I began to notice subtle changes in my skin - a reflection that didn't feel like me. Before I could even ask why, I experienced the most profound loss of my life. I lost my mother. The silence she left behind was unlike anything I had ever faced. In the stillness I didn’t choose, I realized something I hadn't been able to see before. What I was carrying inside was beginning to show on the outside.
My skin wasn't just changing. It was responding.
That realization led me inward and eventually, back to my roots. I traveled to Kerala, India, and immersed myself in the wisdom of Ayurveda, in the hope of finding myself again. But my experience there revealed something deeper - the profound and visible effect it had on the skin. It redefined what skincare meant to me entirely. That skin and soul are connected.

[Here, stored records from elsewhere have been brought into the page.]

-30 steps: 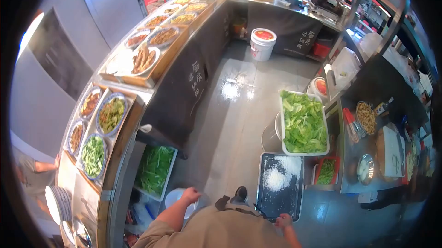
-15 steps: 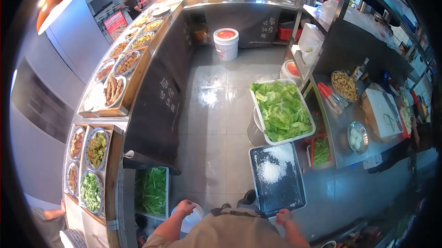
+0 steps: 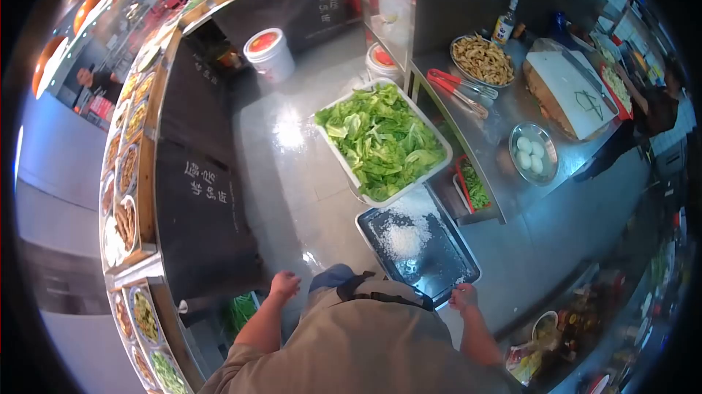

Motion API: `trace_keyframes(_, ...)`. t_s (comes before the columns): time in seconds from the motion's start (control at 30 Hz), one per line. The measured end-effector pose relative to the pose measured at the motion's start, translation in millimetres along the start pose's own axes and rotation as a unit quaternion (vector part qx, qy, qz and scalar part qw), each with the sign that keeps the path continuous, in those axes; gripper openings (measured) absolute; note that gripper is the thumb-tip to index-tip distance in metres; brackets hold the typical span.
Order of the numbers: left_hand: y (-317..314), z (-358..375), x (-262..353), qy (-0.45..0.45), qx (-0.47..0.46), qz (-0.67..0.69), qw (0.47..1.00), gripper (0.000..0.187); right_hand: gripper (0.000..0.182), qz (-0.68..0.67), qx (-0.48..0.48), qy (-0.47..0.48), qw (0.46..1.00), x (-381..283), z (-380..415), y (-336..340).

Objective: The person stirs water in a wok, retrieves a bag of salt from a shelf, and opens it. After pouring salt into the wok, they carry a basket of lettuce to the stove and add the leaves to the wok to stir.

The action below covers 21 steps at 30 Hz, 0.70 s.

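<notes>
My left hand (image 3: 285, 286) hangs in front of my left side, its fingers loosely spread with nothing in them. At my right side, my right hand (image 3: 462, 297) is curled closed beside the near right corner of a black tray (image 3: 440, 271); no object shows in it. White grains (image 3: 406, 239) are heaped and scattered on this tray. Just beyond it, a white rectangular tub (image 3: 442, 161) full of green leafy vegetables (image 3: 380, 138) stands above the floor.
A steel counter (image 3: 504, 193) on the right holds a bowl of eggs (image 3: 533, 154), red-handled tongs (image 3: 457, 84), a cutting board (image 3: 574, 90) and a bottle (image 3: 505, 22). Dishes line the left counter (image 3: 146, 237). A lidded bucket (image 3: 269, 56) stands ahead. Another person (image 3: 654, 105) is far right.
The view has turned right and moved nearer the tub and right counter. My left hand's fingers have loosened; my right hand remains curled by the tray.
</notes>
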<state>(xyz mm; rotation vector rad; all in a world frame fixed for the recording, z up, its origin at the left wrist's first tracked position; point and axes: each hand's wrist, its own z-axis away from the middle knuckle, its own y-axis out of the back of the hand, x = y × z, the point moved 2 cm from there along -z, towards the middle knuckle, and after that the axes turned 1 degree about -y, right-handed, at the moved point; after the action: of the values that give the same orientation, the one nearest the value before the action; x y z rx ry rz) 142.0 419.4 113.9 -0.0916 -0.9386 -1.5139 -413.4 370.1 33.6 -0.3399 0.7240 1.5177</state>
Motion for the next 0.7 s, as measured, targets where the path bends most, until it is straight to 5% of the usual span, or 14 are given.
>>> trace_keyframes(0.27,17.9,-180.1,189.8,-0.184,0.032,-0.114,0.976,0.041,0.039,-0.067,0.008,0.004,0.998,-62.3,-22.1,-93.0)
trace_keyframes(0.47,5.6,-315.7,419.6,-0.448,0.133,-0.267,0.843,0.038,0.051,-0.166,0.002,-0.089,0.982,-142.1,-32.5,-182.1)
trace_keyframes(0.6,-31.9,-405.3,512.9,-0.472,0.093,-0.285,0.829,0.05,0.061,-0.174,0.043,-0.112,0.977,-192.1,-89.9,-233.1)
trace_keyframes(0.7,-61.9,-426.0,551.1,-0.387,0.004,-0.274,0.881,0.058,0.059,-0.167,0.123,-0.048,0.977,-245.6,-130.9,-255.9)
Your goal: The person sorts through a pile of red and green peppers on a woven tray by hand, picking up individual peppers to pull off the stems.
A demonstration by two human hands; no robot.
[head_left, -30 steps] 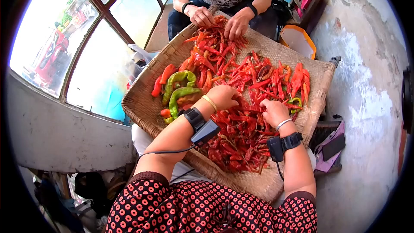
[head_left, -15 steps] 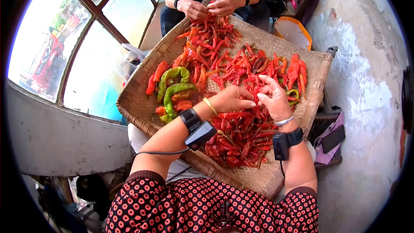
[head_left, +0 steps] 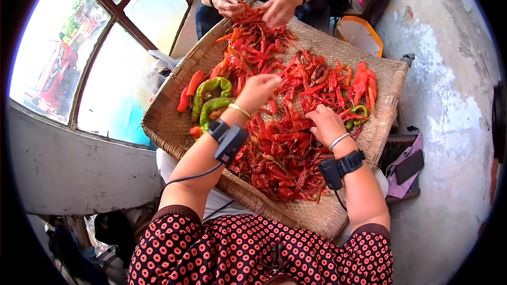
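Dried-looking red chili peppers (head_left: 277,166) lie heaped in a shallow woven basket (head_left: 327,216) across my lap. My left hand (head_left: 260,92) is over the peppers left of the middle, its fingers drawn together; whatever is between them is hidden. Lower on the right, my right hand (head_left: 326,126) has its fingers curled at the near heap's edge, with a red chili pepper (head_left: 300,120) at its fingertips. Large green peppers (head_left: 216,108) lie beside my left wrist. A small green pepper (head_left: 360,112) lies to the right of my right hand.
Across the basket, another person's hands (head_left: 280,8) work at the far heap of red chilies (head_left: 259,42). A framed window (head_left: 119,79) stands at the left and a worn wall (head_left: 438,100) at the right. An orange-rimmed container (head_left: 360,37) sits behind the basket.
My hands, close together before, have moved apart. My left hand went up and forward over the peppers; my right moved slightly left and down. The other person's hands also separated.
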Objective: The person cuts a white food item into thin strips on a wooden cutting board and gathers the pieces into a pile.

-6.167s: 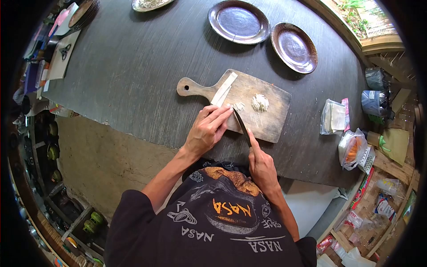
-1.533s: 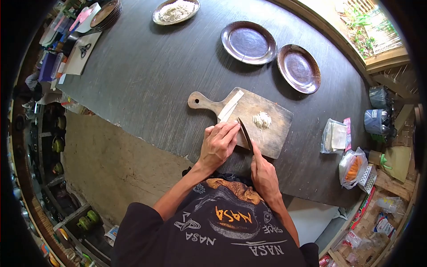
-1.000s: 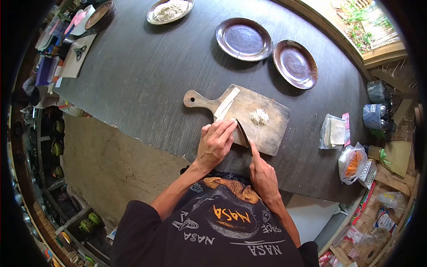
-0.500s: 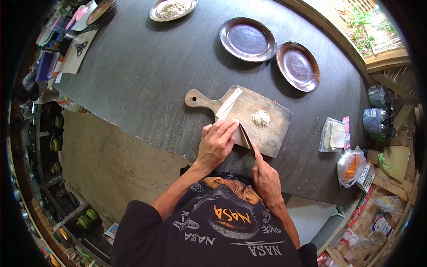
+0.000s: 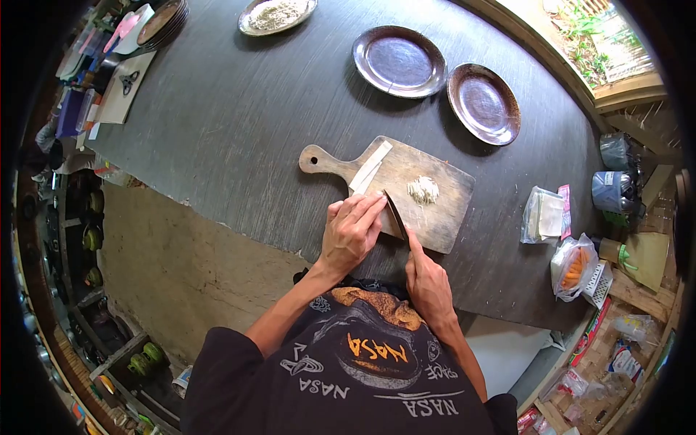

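Forward — the knife (image 5: 396, 215) juts from the right grip (image 5: 429, 280).

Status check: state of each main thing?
Left hand: bent over pale strips
Right hand: gripping knife
Knife: held, blade unsheathed
Pale strips: long, partly covered
Shredded pile: heaped
Cutting board: lying flat
Larger dark plate: face-up
Smaller dark plate: face-up
Far plate: holding pale shreds
Clear bag: holding carrots

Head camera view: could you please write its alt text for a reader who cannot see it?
A person's right hand holds a dark knife beside the left hand, which holds pale strips on a wooden cutting board. A small heap of pale shreds lies there too; two dark plates stand beyond on a dark table.
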A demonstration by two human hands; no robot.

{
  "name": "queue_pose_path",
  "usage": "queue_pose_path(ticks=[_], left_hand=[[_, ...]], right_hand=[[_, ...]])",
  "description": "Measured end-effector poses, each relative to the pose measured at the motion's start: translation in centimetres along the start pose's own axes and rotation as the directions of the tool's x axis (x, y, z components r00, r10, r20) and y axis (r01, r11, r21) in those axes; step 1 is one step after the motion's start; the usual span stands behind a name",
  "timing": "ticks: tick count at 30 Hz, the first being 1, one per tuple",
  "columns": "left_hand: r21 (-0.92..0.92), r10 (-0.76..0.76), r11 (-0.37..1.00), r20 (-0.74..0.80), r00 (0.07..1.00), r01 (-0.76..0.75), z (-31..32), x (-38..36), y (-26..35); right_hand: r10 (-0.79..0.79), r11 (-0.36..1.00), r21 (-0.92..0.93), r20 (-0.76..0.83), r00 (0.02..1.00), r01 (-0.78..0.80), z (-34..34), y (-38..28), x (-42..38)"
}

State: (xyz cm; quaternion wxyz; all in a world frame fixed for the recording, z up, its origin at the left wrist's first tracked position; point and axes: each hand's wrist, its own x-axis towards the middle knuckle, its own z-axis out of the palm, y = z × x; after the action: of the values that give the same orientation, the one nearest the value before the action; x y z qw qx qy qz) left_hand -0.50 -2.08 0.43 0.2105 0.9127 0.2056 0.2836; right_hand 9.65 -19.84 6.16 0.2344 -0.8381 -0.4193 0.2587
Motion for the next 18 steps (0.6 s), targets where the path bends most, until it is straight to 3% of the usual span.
queue_pose_path(ticks=[8,14,18], left_hand=[[-0.007,-0.021,1.000,0.006,1.000,0.021,-0.1,-0.1,0.2],[-0.011,-0.007,1.000,0.012,1.000,0.007,-0.1,-0.1,0.1],[-0.035,-0.010,0.999,-0.009,1.000,0.009,0.0,0.1,0.1]], right_hand=[[0.025,0.999,-0.049,0.016,1.000,-0.024,-0.4,0.2,-1.0],[0.026,0.999,0.025,0.006,1.000,-0.026,-0.2,0.4,-1.1],[-0.010,0.998,-0.054,-0.022,1.000,0.009,-0.1,0.4,-0.6]])
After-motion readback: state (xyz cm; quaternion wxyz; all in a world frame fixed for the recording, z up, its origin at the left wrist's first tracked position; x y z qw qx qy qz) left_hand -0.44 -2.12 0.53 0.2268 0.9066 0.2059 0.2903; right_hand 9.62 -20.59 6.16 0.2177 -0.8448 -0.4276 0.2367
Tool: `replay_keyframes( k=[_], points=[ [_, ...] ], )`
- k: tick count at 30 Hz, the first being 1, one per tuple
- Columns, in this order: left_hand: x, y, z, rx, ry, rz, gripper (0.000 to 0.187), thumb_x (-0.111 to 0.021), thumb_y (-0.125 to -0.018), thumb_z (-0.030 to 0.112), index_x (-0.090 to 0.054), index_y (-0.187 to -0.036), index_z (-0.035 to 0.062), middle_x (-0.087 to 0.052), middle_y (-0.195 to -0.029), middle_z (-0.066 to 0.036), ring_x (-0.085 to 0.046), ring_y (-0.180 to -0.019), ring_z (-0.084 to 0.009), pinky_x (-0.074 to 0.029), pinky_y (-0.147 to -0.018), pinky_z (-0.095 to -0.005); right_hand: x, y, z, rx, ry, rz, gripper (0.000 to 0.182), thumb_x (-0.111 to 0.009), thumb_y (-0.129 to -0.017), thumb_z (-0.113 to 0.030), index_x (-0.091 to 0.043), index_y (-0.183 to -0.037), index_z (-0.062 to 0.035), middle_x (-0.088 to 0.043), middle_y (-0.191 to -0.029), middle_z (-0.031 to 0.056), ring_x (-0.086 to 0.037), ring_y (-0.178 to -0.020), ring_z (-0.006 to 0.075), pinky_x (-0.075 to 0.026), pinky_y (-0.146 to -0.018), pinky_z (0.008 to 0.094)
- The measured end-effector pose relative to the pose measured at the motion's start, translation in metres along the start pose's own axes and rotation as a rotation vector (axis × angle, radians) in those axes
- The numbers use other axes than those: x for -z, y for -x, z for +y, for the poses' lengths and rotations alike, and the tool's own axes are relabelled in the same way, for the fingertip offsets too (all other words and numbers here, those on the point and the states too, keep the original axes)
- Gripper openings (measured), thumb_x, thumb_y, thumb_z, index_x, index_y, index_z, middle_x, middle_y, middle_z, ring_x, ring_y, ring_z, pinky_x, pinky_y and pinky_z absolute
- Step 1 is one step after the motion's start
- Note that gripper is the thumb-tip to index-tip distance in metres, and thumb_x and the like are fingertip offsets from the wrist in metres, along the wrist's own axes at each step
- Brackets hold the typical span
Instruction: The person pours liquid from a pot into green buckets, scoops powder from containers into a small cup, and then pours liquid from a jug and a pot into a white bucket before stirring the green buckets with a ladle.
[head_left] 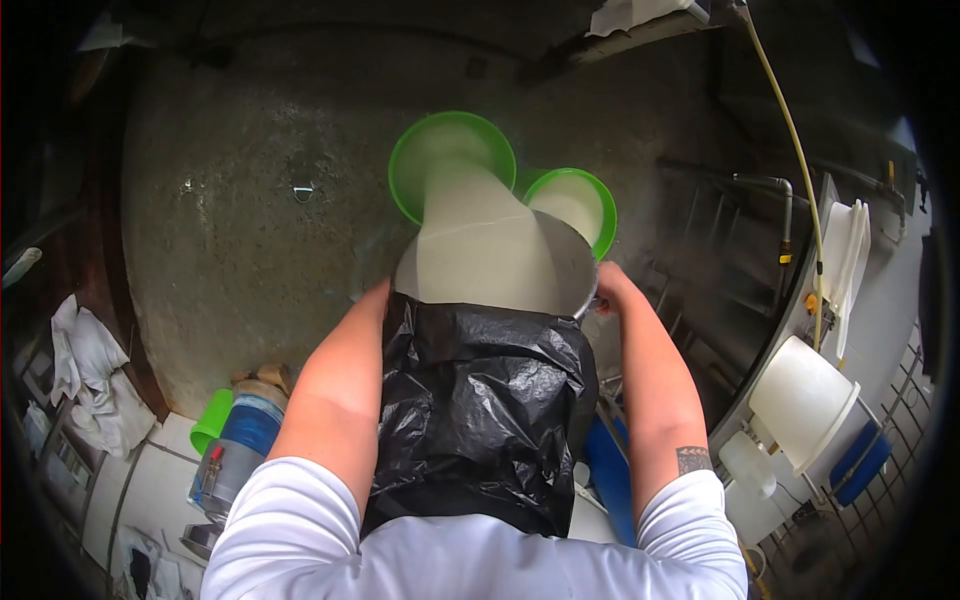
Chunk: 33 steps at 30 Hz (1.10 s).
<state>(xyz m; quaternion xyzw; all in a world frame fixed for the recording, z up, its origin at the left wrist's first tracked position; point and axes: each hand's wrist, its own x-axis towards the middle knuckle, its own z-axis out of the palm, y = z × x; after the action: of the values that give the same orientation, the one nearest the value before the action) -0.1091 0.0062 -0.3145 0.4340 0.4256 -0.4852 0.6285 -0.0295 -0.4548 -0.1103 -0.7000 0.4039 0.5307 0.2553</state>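
Over a dark, worn floor (240, 240), beside white tiles, a large metal pot (582, 260) tips, pale liquid (480, 235) streaming into a green bucket (440, 120). The right hand (608, 285) grips its rim side; the left hand's hold is hidden, so I can't tell.

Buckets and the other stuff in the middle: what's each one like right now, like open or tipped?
Left bucket: open, being poured into.
Right bucket: open, white liquid inside.
Pot: tipped, pouring.
Liquid: flowing.
Black plastic: wrinkled.
Right hand: gripping the pot's side.
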Motion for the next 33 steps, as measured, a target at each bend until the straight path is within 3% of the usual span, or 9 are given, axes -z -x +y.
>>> replay_keyframes(
  k=[9, 19, 27, 33],
  points=[
    [-0.006, -0.026, 0.009, -0.042, -0.124, 0.035, 0.042, -0.052, -0.097, 0.033, -0.071, -0.123, 0.0058, -0.073, -0.119, -0.019, -0.070, -0.110, -0.0323, -0.053, -0.093, -0.0459, 0.016, 0.004, -0.016, -0.088, 0.052, -0.065, 0.039, -0.069, -0.087, -0.038, -0.062, -0.102, -0.0015, -0.058, -0.084, 0.0155, -0.056, -0.050, 0.0265, -0.052, -0.043, 0.0444],
    [-0.003, -0.039, 0.010, -0.080, -0.194, 0.067, 0.041, -0.053, -0.097, 0.032, -0.072, -0.121, 0.0053, -0.073, -0.118, -0.020, -0.071, -0.109, -0.0326, -0.054, -0.093, -0.0464, 0.024, 0.013, -0.031, -0.136, 0.083, -0.068, 0.039, -0.072, -0.085, -0.038, -0.062, -0.097, -0.0023, -0.055, -0.081, 0.0125, -0.054, -0.052, 0.0241, -0.052, -0.045, 0.0434],
    [0.005, -0.044, 0.013, -0.100, -0.229, 0.086, 0.040, -0.054, -0.096, 0.031, -0.072, -0.120, 0.0049, -0.073, -0.117, -0.020, -0.071, -0.108, -0.0329, -0.054, -0.092, -0.0467, 0.026, 0.005, -0.029, -0.202, 0.074, -0.088, 0.033, -0.072, -0.085, -0.040, -0.061, -0.089, -0.0092, -0.051, -0.074, 0.0061, -0.050, -0.052, 0.0203, -0.050, -0.049, 0.0400],
    [0.005, -0.044, 0.006, -0.104, -0.241, 0.096, 0.039, -0.054, -0.096, 0.031, -0.072, -0.119, 0.0045, -0.073, -0.117, -0.021, -0.071, -0.108, -0.0331, -0.054, -0.092, -0.0470, 0.031, -0.007, -0.032, -0.255, 0.100, -0.078, 0.029, -0.070, -0.085, -0.040, -0.063, -0.089, -0.0114, -0.054, -0.077, 0.0055, -0.054, -0.059, 0.0216, -0.052, -0.056, 0.0433]
  ],
)
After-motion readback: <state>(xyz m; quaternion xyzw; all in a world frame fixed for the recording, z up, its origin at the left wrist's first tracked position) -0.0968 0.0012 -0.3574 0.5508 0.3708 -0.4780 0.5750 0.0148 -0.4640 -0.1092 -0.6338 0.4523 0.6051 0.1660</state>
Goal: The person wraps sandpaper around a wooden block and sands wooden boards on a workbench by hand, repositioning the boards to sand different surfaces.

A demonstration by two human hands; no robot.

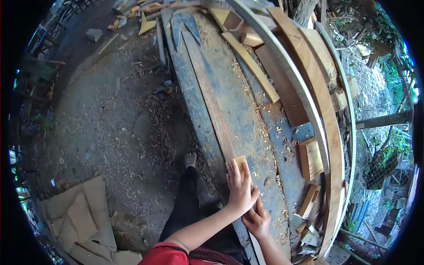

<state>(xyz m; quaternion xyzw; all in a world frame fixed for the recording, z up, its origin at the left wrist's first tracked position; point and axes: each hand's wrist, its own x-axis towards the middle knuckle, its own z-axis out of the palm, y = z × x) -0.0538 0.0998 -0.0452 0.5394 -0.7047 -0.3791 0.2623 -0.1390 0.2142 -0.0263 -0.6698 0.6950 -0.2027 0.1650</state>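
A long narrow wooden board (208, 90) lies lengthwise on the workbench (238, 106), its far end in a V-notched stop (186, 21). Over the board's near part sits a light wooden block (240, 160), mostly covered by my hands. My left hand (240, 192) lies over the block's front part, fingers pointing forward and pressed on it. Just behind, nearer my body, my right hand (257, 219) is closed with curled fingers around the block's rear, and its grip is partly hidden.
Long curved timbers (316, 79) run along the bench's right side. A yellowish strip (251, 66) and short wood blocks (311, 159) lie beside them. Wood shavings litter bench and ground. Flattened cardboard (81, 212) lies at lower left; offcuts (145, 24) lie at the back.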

That what you nourish at the root finds its way to the surface.
I came back not just restored, but transformed in a way I hadn't thought possible.
And with that transformation came something I hadn't expected. A sense of purpose that felt bigger than myself.
Every woman reaches a moment when she decides she comes first. I built Maska for that moment, whenever it arrives.
Maska is more than skincare. It’s a return to yourself. And a way to bring a 5,000-year-old legacy, the timeless science of Ayurveda, to the world I now call home.